O estudo conduzido por Gabriela, em conjunto com outros nove profissionais, avaliou polimorfismos (variações genéticas) envolvidos no processo de morte celular programada (apoptose) e o papel deles no desenvolvimento do câncer de próstata e da hiperplasia prostática benigna. O principal resultado encontrado foi a maior frequência do genótipo CC do gene FASL em pacientes com câncer de próstata, o que o aponta como um fator de risco para as duas doenças da próstata. A pesquisa também indica que o genótipo BCL-2 CC pode atuar como um fator protetor das mesmas patologias.

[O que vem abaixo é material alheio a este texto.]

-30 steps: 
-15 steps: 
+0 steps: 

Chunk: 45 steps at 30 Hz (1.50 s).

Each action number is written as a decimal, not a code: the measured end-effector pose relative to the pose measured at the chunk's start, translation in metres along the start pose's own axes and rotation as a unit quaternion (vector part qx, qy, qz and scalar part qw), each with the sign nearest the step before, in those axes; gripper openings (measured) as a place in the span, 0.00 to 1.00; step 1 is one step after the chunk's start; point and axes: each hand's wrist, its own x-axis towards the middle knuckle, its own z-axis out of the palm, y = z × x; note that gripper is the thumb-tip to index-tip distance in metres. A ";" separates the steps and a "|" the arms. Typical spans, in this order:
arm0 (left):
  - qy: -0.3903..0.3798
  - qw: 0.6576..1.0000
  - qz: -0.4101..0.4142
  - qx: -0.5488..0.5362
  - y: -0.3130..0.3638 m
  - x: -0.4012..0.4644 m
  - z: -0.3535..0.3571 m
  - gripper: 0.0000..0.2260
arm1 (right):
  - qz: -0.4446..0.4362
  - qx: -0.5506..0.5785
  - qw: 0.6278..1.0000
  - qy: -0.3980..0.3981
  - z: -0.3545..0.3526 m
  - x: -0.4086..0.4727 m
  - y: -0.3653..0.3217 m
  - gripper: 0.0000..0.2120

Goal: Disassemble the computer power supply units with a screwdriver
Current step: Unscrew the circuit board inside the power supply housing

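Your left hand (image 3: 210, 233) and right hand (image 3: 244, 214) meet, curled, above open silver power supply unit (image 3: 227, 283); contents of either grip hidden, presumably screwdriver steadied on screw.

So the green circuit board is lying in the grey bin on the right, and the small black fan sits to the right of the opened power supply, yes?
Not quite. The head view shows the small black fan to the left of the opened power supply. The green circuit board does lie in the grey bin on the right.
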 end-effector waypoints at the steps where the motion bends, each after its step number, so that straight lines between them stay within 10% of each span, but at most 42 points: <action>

“Porém, estudos em outras populações são necessários para confirmar esses dados. Isso é importante para conhecer mais sobre a patologia da doença, identificar fatores genéticos envolvidos e, com isso, reconhecer possíveis biomarcadores que possam auxiliar no diagnóstico, prognóstico e tratamento”, explica Gabriela, professora e coordenadora do curso de Biomedicina da Universidade do Vale do Taquari (Univates) e recentemente agraciada pelo prêmio Biomédica do Ano do CFBM e CRBM-5.
Foram analisadas amostras de 348 pessoas, sendo 123 pacientes com câncer de próstata, 143 pacientes com hiperplasia prostática e 82 indivíduos do grupo controle. Esta foi a primeira pesquisa a avaliar os polimorfismos em uma população brasileira com câncer de próstata e hiperplasia prostática benigna.
Segundo Gabriela, os marcadores genéticos estudados ajudaram a entender detalhes sobre a patogênese das doenças, mas não mostraram potencial para serem utilizados como biomarcadores que auxiliem o diagnóstico das mesmas e de uma forma menos invasiva. Assim, o próximo passo dos pesquisadores será buscar novos alvos para avaliação. “Somente por meio da pesquisa científica podemos estudar e entender os mecanismos envolvidos em diversas doenças para, então, possibilitar o desenvolvimento de novos métodos de diagnóstico, tratamentos, vacinas, entre outros”, finaliza Gabriela.
Os detalhes do estudo estão no artigo publicado na periódico Molecular Biology Reports.